*PROBLEM TO SOLVE*: Your task is to give the data again, exactly, with every line intact.

===== THE DATA

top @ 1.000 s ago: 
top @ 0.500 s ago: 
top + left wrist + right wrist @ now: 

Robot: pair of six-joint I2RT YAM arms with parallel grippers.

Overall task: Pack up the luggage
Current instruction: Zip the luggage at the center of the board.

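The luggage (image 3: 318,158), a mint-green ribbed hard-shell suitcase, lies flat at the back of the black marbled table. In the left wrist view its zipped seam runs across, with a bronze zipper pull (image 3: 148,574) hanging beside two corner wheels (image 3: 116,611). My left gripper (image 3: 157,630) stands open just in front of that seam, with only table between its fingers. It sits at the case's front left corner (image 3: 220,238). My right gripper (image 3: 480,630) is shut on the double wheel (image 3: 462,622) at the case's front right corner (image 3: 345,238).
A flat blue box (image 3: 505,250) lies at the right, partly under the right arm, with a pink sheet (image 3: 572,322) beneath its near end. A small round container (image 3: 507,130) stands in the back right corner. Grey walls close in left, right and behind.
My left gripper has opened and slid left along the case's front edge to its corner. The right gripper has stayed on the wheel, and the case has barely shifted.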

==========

*EXPECTED OUTPUT*:
top @ 1.000 s ago: 
top @ 0.500 s ago: 
top + left wrist + right wrist @ now: 

Robot: pair of six-joint I2RT YAM arms with parallel grippers.

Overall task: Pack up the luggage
Current instruction: Zip the luggage at the center of the board.

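The luggage (image 3: 318,158), a mint-green ribbed hard-shell suitcase, lies flat at the back of the black marbled table. In the left wrist view its zipped seam runs across, with a bronze zipper pull (image 3: 148,574) hanging beside two corner wheels (image 3: 116,611). My left gripper (image 3: 157,630) stands open just in front of that seam, with only table between its fingers. It sits at the case's front left corner (image 3: 220,238). My right gripper (image 3: 480,630) is shut on the double wheel (image 3: 462,622) at the case's front right corner (image 3: 345,238).
A flat blue box (image 3: 505,250) lies at the right, partly under the right arm, with a pink sheet (image 3: 572,322) beneath its near end. A small round container (image 3: 507,130) stands in the back right corner. Grey walls close in left, right and behind.
My left gripper has opened and slid left along the case's front edge to its corner. The right gripper has stayed on the wheel, and the case has barely shifted.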

Here the work on this exercise is complete.